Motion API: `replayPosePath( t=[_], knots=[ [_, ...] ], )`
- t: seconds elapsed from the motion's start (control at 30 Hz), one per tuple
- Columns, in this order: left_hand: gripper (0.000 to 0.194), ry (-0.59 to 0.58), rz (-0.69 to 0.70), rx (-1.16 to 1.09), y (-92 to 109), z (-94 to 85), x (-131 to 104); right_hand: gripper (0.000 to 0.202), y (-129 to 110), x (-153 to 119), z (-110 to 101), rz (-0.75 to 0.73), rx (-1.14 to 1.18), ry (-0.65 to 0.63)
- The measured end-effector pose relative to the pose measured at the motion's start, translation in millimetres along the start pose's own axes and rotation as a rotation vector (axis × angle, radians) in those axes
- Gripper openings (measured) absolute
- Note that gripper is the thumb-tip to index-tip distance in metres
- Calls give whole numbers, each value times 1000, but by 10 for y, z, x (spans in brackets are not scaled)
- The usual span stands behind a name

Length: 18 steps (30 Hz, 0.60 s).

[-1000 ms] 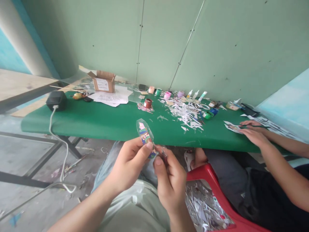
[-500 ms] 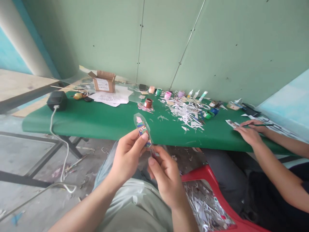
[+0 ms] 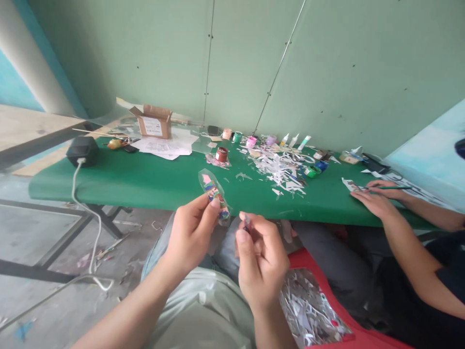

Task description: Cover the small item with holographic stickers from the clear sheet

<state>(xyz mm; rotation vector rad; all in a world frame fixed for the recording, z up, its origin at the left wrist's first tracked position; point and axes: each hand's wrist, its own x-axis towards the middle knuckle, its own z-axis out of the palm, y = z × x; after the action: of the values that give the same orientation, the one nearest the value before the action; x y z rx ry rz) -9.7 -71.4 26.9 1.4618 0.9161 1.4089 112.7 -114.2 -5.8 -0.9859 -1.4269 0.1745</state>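
Note:
My left hand pinches a small painted piece with a clear rim, held tilted above the table's front edge. Pink, blue, green and brown patches show on it. To its right, my right hand is closed on a small dark object, mostly hidden by the fingers. The two hands are apart. Beyond the piece, an open jar of brown-red paint stands on the green table.
White paper scraps, paint jars and tubes lie at the back. A cardboard box and a black adapter are left. At right, a person's hands work on a small piece. A red chair holds scraps.
My right hand has moved right and away from the painted piece, leaving a gap. My left hand still holds the piece, which now shows more of its lower end.

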Motion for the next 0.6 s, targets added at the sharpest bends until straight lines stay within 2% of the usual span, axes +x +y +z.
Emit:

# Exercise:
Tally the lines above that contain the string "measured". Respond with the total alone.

# Solution for this exercise:
2